My brother or Bhaiya, as I called him, was away at boarding school in Ajmer. That day he had been granted leave to travel to Lucknow to meet his newborn baby brother. He had just got off the rickshaw from the railway station and was still wearing his school uniform of white shirt and dark-blue trousers, tie and blazer. Everything nicely ironed and starched, I am sure, with the black leather shoes properly shined. He’d never put on anything that wasn’t ironed, including underwear, and would don well-polished leather shoes even for a trip to the neighbourhood bazaar.
You didn’t pee all morning, Mom said. It was as if you were holding it inside just for him.
She’d say it with a smile, sometimes a laugh that would bounce off the walls of the various homes in which we lived in the seventies and eighties. She’d say it in a wistful voice, with faraway eyes that revealed just how much she missed the old days after Dad was killed in a car accident soon after we settled in Delhi in 1987. She even said it that night in 1998 as her life and lucidity ebbed away to leave the past and present enmeshed in a ramble that ended only after her heart grew silent.

More than fifteen years have elapsed since that night. I haven’t spared a thought for those words in all that time. This morning I can’t get them out of my head.
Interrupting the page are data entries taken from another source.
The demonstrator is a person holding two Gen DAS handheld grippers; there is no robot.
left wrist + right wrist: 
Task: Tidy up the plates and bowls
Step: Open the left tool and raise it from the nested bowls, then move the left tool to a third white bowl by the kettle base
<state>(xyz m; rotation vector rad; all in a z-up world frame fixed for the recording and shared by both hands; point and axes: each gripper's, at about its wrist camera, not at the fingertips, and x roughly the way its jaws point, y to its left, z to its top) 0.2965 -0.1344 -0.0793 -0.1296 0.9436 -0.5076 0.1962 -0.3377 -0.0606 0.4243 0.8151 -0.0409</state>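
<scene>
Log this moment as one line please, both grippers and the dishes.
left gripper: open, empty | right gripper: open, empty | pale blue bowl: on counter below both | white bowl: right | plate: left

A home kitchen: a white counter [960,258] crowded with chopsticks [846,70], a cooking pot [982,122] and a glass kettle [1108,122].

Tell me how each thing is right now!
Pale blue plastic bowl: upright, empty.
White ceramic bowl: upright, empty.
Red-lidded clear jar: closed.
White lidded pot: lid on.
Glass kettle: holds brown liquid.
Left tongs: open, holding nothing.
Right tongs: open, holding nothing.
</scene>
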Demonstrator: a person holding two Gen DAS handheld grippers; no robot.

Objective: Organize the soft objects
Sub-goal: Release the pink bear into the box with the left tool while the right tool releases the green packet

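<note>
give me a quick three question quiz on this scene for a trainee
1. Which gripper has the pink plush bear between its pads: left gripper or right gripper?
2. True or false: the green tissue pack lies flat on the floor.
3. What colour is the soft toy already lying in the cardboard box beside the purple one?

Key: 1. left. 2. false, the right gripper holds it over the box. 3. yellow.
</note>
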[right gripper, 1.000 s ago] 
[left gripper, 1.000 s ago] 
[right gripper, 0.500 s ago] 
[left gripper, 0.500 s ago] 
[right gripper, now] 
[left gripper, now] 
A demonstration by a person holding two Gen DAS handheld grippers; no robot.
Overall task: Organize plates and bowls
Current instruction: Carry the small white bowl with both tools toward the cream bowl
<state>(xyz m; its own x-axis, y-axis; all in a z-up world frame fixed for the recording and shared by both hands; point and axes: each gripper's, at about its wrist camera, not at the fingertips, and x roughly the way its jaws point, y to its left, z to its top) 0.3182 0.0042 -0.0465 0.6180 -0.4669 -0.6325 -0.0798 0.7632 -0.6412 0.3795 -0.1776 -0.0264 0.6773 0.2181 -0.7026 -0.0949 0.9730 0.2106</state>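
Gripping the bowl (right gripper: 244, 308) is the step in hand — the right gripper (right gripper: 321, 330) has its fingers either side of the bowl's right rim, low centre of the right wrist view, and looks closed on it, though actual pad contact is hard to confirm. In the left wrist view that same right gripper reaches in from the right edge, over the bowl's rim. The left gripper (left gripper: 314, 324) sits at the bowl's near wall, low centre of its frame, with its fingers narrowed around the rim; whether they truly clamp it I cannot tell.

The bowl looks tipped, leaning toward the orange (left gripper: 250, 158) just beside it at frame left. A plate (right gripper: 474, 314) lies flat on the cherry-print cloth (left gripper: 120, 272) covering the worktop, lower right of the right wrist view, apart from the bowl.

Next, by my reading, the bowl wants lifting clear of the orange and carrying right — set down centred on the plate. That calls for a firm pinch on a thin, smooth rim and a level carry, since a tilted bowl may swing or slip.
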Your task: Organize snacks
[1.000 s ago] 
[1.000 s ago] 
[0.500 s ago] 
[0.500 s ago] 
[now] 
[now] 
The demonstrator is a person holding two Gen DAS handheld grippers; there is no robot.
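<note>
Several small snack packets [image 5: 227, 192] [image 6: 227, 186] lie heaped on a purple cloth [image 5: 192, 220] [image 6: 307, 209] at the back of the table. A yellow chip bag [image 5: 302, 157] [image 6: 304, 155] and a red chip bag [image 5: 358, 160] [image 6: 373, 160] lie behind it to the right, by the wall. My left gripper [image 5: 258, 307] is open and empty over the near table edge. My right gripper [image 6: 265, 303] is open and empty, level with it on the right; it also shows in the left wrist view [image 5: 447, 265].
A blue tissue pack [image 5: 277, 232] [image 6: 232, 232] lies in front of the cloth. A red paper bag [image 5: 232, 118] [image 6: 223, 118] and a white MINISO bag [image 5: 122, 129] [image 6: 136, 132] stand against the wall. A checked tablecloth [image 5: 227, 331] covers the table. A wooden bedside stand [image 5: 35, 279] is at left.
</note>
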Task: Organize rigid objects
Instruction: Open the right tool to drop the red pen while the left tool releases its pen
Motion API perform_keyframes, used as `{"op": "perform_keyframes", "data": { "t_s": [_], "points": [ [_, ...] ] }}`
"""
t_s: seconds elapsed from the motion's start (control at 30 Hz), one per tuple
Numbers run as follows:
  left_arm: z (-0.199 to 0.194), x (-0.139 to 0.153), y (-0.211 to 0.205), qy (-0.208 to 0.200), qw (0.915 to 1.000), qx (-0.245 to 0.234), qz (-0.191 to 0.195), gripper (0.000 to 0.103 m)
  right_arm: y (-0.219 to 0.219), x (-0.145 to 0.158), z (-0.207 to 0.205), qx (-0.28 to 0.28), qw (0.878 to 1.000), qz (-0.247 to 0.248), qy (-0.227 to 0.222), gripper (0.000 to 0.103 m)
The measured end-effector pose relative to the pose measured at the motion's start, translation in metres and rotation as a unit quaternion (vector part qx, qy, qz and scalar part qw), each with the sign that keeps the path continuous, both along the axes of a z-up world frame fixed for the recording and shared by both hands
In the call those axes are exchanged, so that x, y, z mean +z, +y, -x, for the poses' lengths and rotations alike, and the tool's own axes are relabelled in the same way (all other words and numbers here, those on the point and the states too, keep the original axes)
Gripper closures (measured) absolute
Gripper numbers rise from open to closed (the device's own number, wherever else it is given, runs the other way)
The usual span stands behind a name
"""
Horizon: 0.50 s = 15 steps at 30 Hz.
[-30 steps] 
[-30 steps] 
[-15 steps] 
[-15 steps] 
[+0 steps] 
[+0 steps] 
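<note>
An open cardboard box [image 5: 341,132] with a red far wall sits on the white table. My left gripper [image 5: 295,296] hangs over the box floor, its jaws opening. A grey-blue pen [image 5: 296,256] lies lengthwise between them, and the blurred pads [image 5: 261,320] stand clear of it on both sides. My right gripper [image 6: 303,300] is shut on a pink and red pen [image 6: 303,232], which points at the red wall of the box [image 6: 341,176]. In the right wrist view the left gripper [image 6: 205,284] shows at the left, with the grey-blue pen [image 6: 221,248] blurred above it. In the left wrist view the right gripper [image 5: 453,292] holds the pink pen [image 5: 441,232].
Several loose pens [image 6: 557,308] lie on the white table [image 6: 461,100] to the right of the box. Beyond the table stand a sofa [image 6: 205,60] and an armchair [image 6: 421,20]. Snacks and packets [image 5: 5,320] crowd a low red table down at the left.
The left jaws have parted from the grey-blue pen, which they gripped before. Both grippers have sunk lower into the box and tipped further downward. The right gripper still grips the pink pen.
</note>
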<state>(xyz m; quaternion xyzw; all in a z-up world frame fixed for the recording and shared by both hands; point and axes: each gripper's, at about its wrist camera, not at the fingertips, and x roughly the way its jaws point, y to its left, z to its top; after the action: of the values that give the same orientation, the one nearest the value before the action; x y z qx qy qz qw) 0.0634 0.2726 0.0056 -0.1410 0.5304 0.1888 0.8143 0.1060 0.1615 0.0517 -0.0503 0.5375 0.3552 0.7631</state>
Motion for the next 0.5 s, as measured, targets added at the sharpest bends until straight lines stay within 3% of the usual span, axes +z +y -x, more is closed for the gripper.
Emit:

It is the last day of 2013 and I am going to Brar Square, where Bhaiya and I planted peepal trees in the memory of our parents a week after we cremated Mom. But I am not thinking of Mom and Dad today. I am thinking of Bhaiya.

Almost seven months have passed since his heart stopped dead in its tracks. It went out like a light, as if the gods had suddenly decided to switch off his life. In a matter of seconds, he went from being a tall, broad-shouldered man who could command the attention of an entire room to a messy corpse laid out on the floor. And it happened so quickly that he didn’t even have the time to cry out against the injustice of it all.

Four months after he died, I planted a tree in his memory in Brar Square. Right through the planting, I could see the two of us with the caretaker in 1998, discussing plans for the memorial we wished to create for our parents on a clear patch of lawn a few feet away from where we had cremated Mom. I couldn’t have imagined then that one day I’d be planting a tree for him.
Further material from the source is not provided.